WASHINGTON – A dangerous germ whose symptoms are easily mistaken for a routine skin infection has become alarmingly common around the United States, raising concern that seemingly minor boils, pimples and abscesses could increasingly become disfiguring or even life-threatening, researchers reported Wednesday.
Because the microbe has become invulnerable to the most commonly used antibiotics, the discovery means doctors should now routinely test all skin infections to identify patients who need urgent treatment with one of the handful of drugs still capable of killing the aggressive pathogen, experts said.
“This should serve as a red flag to doctors whenever they are treating skin infections,” said Scott Fridkin of the federal Centers for Disease Control and Prevention, who led the study reported in today’s issue of The New England Journal of Medicine. “This is a new bug that has emerged in the community. It’s a cause for concern.”
The widespread emergence of methicillin-resistant staphylococcus aureus is the latest manifestation of the growing threat of antibiotic resistance, a trend that has seen an increasing number of microorganisms evolve into strains that defeat many of modern medicine’s most important weapons.
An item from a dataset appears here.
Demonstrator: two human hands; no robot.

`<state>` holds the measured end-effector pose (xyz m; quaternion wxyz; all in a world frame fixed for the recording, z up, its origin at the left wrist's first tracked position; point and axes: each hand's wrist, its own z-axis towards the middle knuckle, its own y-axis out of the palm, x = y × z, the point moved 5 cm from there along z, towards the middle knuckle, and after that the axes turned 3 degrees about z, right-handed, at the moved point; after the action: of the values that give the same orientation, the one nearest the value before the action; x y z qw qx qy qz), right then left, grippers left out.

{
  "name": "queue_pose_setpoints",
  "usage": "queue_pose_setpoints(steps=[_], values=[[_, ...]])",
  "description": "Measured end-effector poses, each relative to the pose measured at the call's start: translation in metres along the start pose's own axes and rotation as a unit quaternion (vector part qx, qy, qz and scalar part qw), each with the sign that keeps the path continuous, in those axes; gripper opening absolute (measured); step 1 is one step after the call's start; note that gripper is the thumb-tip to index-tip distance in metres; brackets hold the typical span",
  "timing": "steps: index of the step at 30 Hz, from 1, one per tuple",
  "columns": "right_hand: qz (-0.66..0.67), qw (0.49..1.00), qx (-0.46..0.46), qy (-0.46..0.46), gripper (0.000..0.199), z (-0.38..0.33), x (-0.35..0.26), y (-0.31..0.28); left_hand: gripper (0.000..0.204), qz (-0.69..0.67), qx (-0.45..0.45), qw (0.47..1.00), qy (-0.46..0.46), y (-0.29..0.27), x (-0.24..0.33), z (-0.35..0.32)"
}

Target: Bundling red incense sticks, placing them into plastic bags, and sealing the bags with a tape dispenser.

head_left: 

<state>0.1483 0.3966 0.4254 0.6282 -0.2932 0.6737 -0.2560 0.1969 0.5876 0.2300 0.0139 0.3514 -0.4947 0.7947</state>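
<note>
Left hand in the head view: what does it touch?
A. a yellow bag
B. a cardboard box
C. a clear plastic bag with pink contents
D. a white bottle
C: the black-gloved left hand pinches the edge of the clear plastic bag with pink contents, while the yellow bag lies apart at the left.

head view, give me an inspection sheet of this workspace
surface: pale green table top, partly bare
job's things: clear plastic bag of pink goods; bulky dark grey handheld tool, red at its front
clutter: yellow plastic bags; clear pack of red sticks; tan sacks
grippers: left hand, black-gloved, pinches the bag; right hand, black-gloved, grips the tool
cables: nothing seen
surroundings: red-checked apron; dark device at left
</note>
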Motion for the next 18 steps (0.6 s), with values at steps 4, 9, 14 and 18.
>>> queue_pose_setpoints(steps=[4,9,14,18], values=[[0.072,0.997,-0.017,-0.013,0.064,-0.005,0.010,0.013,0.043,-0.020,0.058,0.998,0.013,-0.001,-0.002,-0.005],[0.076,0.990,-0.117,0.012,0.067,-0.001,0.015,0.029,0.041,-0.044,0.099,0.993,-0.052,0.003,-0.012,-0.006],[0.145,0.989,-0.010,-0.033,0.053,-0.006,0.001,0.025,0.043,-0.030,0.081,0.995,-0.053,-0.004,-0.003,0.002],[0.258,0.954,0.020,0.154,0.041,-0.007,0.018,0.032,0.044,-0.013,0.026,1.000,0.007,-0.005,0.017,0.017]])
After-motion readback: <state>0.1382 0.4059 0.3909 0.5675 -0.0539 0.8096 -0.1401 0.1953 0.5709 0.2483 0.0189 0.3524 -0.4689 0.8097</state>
“This is just another sign that, unfortunately, the bugs are winning,” said Loren Miller of the UCLA School of Medicine, the lead author of a companion paper describing 14 cases of people stricken by “flesh-eating” cases of the infection.
“We’re used to resistant staph in the hospital as a problem among patients with heart failure, liver failure, cancer or other health problems,” said David Gilbert of the Oregon Health &Science University. “It’s started attacking normal healthy people, causing serious, often fatal illness.”
The germ, which is spread by casual contact, produces potent toxins that kill disease-fighting white blood cells. That rapidly turns minor rug burns, cuts and other skin infections into serious health problems, apparently including fast-moving “necrotizing” abscesses that literally eat away tissue. Previously, such cases were thought to be caused only by strep bacteria.